_Exercise directions_.
Write out the listing exactly, from its first line through the line holding "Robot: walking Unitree", but include none of the pictures.

_Exercise data_.
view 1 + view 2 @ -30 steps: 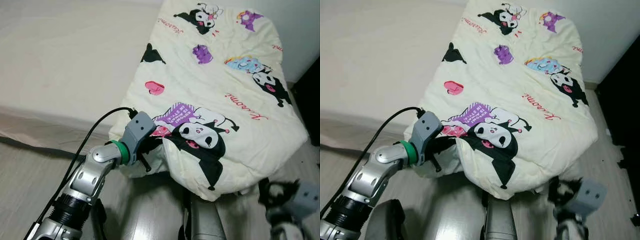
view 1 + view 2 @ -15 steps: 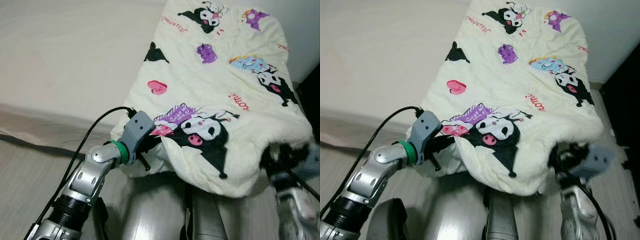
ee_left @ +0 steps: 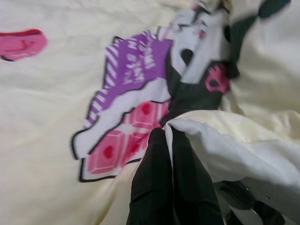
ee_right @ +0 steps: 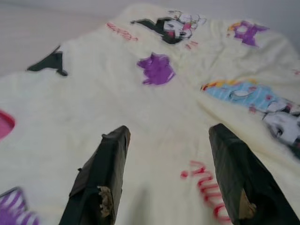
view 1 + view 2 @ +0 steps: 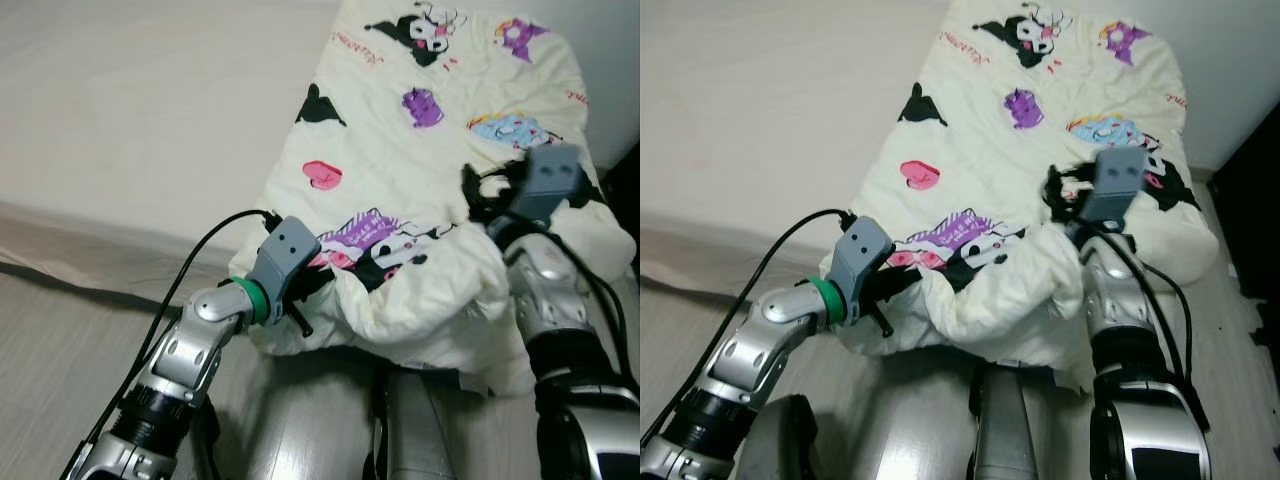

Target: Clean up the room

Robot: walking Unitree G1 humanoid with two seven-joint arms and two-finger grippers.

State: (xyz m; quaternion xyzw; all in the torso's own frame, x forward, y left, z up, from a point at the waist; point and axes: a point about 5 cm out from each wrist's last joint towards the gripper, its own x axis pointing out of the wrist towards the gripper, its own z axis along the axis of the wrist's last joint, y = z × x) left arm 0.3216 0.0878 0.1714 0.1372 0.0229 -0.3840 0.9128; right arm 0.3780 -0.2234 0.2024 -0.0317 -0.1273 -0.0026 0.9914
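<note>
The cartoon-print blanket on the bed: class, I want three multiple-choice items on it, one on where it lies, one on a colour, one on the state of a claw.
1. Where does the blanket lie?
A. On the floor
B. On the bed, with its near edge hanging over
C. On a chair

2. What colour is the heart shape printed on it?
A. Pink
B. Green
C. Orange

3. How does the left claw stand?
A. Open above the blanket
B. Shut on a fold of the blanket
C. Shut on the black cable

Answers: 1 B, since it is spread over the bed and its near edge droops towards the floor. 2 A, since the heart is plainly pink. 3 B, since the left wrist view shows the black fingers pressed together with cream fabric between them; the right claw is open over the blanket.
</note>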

_Solution to this exercise_.
view 1 + view 2 @ -30 steps: 
view 1 + view 2 @ -15 steps: 
ee_left @ +0 steps: 
ee_right @ +0 steps: 
view 1 + view 2 @ +0 steps: 

Target: Clean up the room

Robot: walking Unitree G1 humanoid with two seven-joint arms and two-finger grippers.

Nothing else belongs to this exercise.